# Instructions to follow:
The reply must reproduce each line below exactly.

Data excerpts:
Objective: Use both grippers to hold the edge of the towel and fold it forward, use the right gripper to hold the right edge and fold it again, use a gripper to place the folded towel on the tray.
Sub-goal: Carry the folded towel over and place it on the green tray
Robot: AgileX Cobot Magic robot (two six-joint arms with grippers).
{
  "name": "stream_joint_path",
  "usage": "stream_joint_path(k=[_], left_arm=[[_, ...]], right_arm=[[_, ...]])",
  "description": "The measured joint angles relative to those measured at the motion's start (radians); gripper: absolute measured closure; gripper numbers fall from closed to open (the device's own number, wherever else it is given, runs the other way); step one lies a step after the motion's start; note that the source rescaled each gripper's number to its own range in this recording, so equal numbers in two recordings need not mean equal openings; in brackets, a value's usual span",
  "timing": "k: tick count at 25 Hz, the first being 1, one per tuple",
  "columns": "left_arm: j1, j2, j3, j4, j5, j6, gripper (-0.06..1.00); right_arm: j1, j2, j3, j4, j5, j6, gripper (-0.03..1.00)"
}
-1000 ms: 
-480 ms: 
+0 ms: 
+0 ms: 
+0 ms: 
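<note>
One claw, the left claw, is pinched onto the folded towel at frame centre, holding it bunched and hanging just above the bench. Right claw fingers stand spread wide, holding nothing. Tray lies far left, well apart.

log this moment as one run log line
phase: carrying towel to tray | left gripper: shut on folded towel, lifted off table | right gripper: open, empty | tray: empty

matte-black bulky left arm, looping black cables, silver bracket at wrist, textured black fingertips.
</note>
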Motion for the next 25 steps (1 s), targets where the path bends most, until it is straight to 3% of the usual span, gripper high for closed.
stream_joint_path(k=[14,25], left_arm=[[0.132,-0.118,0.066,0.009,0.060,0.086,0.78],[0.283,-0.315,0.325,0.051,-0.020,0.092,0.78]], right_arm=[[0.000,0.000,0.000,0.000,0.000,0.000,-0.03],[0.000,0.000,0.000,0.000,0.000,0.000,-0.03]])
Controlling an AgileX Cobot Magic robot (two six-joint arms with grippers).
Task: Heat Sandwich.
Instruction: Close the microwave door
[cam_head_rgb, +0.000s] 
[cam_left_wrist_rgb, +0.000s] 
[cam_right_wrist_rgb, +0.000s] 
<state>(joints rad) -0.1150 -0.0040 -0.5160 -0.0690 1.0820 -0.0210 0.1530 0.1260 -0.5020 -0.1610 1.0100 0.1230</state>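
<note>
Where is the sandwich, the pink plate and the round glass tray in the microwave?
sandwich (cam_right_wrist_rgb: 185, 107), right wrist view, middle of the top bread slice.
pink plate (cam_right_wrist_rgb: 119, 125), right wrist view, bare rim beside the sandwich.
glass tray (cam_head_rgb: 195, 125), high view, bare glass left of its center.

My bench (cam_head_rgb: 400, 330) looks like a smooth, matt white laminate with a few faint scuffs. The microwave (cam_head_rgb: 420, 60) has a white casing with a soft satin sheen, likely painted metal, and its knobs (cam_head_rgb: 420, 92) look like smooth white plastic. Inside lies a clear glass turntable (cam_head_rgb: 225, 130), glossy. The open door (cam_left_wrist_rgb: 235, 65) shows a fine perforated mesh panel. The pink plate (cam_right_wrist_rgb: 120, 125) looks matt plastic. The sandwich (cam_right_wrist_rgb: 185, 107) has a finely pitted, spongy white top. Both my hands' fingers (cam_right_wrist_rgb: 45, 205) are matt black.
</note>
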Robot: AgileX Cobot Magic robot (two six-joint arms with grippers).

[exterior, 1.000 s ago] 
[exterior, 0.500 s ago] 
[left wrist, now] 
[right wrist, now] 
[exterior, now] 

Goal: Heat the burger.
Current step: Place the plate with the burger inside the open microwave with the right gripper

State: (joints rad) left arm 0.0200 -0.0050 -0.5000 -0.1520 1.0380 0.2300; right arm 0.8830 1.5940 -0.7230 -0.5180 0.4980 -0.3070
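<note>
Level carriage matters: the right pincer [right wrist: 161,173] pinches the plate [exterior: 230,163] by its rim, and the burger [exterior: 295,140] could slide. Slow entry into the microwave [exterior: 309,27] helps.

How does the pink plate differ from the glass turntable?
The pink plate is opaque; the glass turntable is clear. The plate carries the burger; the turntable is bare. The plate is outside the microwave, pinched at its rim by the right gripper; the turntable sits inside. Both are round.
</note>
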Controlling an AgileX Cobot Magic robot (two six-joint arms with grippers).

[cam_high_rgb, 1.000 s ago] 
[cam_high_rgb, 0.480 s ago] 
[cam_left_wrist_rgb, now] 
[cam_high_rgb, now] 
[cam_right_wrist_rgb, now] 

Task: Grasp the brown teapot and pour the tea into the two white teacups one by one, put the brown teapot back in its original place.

# Answer box:
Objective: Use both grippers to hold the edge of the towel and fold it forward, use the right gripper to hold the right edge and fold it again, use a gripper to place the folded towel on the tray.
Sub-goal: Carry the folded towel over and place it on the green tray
Robot: AgileX Cobot Magic robot (two six-joint arms with grippers).
{
  "name": "stream_joint_path",
  "usage": "stream_joint_path(k=[_], left_arm=[[_, ...]], right_arm=[[_, ...]])",
  "description": "The measured joint angles relative to those measured at the motion's start (radians); gripper: absolute measured closure; gripper numbers fall from closed to open (the device's own number, wherever else it is given, runs the other way); step one lies a step after the motion's start; note that the source rescaled each gripper's number to its own range in this recording, so equal numbers in two recordings need not mean equal openings; in brackets, a value's usual span",
  "timing": "k: tick count at 25 Hz, the first being 1, one per tuple",
  "columns": "left_arm: j1, j2, j3, j4, j5, j6, gripper (-0.06..1.00); right_arm: j1, j2, j3, j4, j5, j6, gripper (-0.03..1.00)"
}
-1000 ms: 
-480 ms: 
+0 ms: 
+0 ms: 
+0 ms: 
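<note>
One claw, the left claw, is pinched onto the folded towel at frame centre, holding it bunched and hanging just above the bench. Right claw fingers stand spread wide, holding nothing. Tray lies far left, well apart.

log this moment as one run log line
phase: carrying towel to tray | left gripper: shut on folded towel, lifted off table | right gripper: open, empty | tray: empty

matte-black bulky left arm, looping black cables, silver bracket at wrist, textured black fingertips.
</note>
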Motion for the next 25 steps (1 s), targets where the path bends most, until it is straight to 3% of the usual span, gripper high for closed.
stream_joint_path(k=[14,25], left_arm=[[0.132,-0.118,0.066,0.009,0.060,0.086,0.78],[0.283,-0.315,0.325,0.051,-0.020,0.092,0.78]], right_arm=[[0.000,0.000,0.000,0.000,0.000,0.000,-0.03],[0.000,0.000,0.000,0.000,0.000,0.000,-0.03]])
Controlling an AgileX Cobot Magic robot (two six-joint arms with grippers).
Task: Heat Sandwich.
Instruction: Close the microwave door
[cam_head_rgb, +0.000s] 
[cam_left_wrist_rgb, +0.000s] 
[cam_right_wrist_rgb, +0.000s] 
<state>(joints rad) -0.1150 -0.0040 -0.5160 -0.0690 1.0820 -0.0210 0.1530 0.1260 -0.5020 -0.1610 1.0100 0.1230</state>
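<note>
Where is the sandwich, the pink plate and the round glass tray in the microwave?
sandwich (cam_right_wrist_rgb: 185, 107), right wrist view, middle of the top bread slice.
pink plate (cam_right_wrist_rgb: 119, 125), right wrist view, bare rim beside the sandwich.
glass tray (cam_head_rgb: 195, 125), high view, bare glass left of its center.

My bench (cam_head_rgb: 400, 330) looks like a smooth, matt white laminate with a few faint scuffs. The microwave (cam_head_rgb: 420, 60) has a white casing with a soft satin sheen, likely painted metal, and its knobs (cam_head_rgb: 420, 92) look like smooth white plastic. Inside lies a clear glass turntable (cam_head_rgb: 225, 130), glossy. The open door (cam_left_wrist_rgb: 235, 65) shows a fine perforated mesh panel. The pink plate (cam_right_wrist_rgb: 120, 125) looks matt plastic. The sandwich (cam_right_wrist_rgb: 185, 107) has a finely pitted, spongy white top. Both my hands' fingers (cam_right_wrist_rgb: 45, 205) are matt black.
</note>
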Robot: AgileX Cobot Magic robot (two six-joint arms with grippers).

[exterior, 1.000 s ago] 
[exterior, 0.500 s ago] 
[left wrist, now] 
[right wrist, now] 
[exterior, now] 

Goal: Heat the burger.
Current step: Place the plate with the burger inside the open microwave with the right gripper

State: (joints rad) left arm 0.0200 -0.0050 -0.5000 -0.1520 1.0380 0.2300; right arm 0.8830 1.5940 -0.7230 -0.5180 0.4980 -0.3070
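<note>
Level carriage matters: the right pincer [right wrist: 161,173] pinches the plate [exterior: 230,163] by its rim, and the burger [exterior: 295,140] could slide. Slow entry into the microwave [exterior: 309,27] helps.

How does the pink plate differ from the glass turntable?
The pink plate is opaque; the glass turntable is clear. The plate carries the burger; the turntable is bare. The plate is outside the microwave, pinched at its rim by the right gripper; the turntable sits inside. Both are round.
</note>
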Controlling an AgileX Cobot Magic robot (two six-joint arms with grippers).

[cam_high_rgb, 1.000 s ago] 
[cam_high_rgb, 0.480 s ago] 
[cam_left_wrist_rgb, now] 
[cam_high_rgb, now] 
[cam_right_wrist_rgb, now] 

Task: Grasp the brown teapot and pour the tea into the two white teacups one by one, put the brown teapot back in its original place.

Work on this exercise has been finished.